- _Task goal_: Retype, exactly as they appear below, the lines between the line holding "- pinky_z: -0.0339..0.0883" and the line holding "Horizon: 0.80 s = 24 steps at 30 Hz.", both ends included.

- _Supplied records_:
========================================================================

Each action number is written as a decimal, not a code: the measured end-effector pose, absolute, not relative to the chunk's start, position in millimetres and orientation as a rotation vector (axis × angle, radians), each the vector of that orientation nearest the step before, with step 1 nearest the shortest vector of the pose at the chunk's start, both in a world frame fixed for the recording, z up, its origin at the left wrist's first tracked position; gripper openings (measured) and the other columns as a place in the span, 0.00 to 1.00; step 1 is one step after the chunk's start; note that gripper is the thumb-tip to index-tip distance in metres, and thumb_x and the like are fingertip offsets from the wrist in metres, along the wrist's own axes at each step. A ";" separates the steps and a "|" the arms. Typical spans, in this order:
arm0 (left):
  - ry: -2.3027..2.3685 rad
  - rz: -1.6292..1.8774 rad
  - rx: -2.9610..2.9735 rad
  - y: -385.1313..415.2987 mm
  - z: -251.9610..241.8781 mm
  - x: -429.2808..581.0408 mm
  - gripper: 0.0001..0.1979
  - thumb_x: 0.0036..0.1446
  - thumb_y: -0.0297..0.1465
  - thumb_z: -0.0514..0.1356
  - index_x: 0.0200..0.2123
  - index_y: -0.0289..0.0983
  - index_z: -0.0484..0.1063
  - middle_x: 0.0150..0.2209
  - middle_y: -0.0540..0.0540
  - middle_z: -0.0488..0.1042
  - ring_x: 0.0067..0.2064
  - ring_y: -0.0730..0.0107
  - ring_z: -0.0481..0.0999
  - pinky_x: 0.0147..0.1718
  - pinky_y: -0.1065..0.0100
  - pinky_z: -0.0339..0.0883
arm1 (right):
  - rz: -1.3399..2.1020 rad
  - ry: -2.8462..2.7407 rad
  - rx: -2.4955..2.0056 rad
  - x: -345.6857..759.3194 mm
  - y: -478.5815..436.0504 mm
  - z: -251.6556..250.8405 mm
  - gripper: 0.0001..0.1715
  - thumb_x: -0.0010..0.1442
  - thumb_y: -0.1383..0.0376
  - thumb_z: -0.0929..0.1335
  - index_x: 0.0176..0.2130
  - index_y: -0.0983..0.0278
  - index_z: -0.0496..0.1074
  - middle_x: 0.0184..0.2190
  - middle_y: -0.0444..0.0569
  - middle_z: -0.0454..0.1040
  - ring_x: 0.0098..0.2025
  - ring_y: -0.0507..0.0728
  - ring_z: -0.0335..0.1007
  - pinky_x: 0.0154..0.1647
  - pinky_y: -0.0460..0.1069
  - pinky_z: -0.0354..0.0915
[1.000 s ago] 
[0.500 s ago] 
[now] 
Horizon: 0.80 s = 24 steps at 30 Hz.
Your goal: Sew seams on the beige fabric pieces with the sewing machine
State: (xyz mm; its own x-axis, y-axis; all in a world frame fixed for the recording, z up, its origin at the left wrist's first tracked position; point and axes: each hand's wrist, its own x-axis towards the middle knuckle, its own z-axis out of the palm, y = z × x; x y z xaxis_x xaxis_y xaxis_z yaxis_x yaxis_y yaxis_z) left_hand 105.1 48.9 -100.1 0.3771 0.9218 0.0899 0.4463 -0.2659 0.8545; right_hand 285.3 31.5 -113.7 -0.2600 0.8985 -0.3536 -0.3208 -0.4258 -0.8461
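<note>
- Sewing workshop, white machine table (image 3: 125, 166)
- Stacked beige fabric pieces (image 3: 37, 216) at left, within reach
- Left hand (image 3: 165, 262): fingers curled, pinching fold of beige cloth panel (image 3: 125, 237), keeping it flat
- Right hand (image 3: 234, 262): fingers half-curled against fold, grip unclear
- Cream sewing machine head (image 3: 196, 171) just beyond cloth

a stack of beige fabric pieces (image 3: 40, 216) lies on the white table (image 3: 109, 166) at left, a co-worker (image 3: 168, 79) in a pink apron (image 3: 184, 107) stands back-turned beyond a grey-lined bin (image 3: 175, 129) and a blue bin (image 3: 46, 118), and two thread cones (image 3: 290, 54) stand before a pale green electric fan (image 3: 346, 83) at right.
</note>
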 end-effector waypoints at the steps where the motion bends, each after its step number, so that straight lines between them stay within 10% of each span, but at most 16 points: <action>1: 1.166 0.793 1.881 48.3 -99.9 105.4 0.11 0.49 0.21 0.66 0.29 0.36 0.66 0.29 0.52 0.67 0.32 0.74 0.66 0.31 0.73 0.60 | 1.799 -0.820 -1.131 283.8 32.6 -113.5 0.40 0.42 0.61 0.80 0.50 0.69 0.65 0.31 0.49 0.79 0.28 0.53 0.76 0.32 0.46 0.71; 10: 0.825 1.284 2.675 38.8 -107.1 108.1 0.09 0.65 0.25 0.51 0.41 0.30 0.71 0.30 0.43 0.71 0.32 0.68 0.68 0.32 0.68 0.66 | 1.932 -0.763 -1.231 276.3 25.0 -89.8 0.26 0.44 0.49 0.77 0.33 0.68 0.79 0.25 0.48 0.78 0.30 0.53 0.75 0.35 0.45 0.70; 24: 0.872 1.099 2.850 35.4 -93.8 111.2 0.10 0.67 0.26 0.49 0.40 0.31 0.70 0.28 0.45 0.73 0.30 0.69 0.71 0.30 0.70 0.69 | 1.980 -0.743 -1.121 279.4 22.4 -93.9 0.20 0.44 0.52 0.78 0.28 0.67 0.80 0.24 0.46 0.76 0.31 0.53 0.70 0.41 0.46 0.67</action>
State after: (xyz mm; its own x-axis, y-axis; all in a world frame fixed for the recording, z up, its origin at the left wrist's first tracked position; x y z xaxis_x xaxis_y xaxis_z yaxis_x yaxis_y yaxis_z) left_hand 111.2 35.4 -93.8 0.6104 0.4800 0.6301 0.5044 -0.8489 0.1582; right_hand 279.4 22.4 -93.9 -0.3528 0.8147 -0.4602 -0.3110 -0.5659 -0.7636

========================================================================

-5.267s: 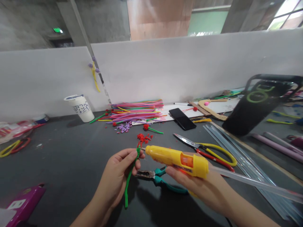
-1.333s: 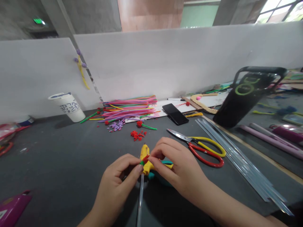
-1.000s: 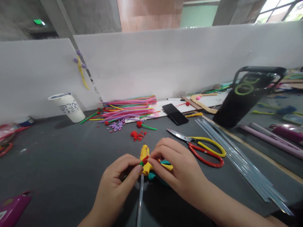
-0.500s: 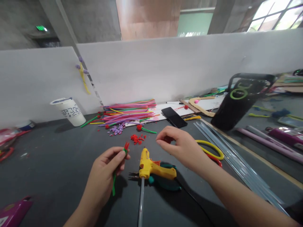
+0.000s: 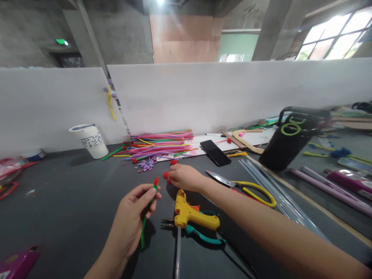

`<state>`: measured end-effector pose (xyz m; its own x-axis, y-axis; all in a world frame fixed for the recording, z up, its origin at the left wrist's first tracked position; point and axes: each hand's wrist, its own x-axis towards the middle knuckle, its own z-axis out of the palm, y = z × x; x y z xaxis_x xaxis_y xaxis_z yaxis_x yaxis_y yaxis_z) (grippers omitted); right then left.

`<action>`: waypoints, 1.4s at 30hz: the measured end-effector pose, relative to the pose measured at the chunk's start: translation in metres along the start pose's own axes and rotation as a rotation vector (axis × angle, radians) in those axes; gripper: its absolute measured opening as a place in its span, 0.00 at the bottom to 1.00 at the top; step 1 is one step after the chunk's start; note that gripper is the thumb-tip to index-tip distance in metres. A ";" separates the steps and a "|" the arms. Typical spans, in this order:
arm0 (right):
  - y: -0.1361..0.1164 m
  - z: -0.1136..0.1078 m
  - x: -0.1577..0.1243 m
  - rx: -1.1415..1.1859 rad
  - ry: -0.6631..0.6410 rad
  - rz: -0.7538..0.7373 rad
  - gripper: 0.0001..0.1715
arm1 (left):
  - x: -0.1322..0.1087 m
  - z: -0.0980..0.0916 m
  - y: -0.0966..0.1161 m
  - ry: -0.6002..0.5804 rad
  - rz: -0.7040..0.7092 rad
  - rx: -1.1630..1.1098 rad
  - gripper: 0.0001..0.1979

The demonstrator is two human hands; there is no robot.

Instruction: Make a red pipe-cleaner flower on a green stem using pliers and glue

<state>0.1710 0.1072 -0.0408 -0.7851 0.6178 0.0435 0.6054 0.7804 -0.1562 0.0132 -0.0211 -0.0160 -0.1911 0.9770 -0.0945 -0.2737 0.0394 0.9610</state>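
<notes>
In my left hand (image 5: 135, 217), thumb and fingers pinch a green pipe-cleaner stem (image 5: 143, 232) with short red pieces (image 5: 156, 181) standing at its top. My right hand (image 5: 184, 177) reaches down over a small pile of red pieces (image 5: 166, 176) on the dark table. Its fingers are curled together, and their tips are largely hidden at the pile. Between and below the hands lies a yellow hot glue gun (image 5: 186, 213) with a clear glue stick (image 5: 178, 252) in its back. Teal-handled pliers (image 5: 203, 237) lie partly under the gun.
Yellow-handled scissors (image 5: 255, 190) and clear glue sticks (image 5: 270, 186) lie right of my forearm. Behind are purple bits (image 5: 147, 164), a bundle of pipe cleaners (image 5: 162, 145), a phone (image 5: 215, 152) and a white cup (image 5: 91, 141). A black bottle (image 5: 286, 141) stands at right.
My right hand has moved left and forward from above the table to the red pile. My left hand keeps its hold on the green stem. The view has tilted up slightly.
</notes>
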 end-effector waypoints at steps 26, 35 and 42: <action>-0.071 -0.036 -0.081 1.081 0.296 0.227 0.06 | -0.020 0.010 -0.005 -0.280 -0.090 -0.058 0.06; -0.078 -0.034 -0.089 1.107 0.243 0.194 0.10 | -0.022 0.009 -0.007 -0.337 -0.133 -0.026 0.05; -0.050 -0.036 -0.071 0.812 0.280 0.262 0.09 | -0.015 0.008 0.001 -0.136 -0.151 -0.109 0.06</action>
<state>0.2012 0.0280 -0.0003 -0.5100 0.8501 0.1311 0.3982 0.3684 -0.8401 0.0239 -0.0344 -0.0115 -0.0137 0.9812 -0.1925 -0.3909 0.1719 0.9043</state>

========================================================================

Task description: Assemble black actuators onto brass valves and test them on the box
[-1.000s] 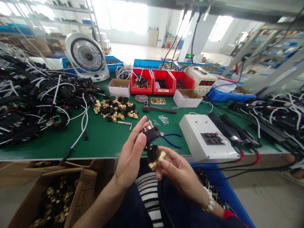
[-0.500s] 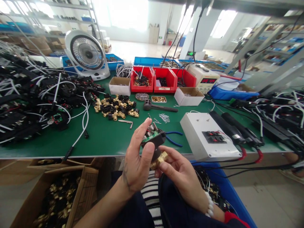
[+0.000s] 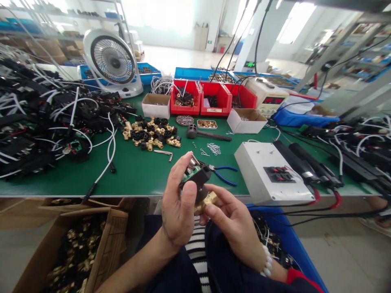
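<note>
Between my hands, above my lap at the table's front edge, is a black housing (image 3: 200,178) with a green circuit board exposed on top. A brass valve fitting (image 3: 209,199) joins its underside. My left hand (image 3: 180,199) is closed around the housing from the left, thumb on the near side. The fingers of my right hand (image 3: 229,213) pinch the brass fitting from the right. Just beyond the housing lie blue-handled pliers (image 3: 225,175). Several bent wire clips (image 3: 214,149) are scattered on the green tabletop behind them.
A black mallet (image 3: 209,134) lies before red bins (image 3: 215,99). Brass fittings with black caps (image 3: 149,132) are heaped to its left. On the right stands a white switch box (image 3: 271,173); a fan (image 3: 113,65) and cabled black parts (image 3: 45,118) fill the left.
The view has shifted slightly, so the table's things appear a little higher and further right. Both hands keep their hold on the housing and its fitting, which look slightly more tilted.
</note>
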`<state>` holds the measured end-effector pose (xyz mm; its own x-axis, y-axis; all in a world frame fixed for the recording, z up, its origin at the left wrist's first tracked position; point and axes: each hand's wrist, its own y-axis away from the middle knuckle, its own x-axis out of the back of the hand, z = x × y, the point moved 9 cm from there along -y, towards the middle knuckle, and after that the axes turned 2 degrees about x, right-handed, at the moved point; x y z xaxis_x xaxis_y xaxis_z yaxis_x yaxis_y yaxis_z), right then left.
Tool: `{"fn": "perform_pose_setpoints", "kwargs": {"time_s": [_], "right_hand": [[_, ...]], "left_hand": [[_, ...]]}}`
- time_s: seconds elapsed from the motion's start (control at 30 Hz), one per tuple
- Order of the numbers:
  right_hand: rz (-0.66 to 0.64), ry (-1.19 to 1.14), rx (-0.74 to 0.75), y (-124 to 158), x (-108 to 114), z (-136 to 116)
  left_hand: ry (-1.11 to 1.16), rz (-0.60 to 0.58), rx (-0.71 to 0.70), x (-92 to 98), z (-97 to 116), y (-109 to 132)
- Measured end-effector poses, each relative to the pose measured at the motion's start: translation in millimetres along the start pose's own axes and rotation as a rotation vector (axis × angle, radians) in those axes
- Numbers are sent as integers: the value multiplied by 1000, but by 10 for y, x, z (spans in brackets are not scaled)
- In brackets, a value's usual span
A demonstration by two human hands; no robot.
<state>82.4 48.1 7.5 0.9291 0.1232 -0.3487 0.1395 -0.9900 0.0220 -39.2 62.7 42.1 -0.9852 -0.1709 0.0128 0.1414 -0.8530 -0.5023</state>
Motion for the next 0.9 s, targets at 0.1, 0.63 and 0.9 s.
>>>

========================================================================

- _Task response_:
  - pinky_z: -0.0339..0.0883
arm1 (right):
  - rz: -1.3399..2.1020 rad
  - ry: -2.8462..2.7407 rad
  - rx: -2.4955..2.0056 rad
  - x: -345.6857..759.3194 mm
  - y: -478.5815..436.0504 mm
  - z: -251.6556..250.8405 mm
  - gripper: 0.0001..0.1715
  - thumb_x: -0.0010..0.1442
  - thumb_y: -0.1383..0.0376
  - thumb_z: -0.0929..0.1335
  - index_x: 0.0176..0.2130
  - index_y: -0.0983..0.0278
  - index_z: -0.0496..0.1074
  - middle_x: 0.0184..0.2190
  - middle_y: -0.0444..0.0569
  - middle_z: -0.0454..0.1040
  - ring_x: 0.0098..0.2025
  - ring_y: -0.0507..0.0728
  - ring_z: -0.0335..0.1007
  - pinky_x: 0.0154..0.1647
  - pinky_y: -0.0460..0.1069
  - pinky_z: -0.0354..0.0915
[1.000 s ago] 
[0.500 s ago] 
[now] 
Horizon: 0.80 s = 24 steps at 30 Hz.

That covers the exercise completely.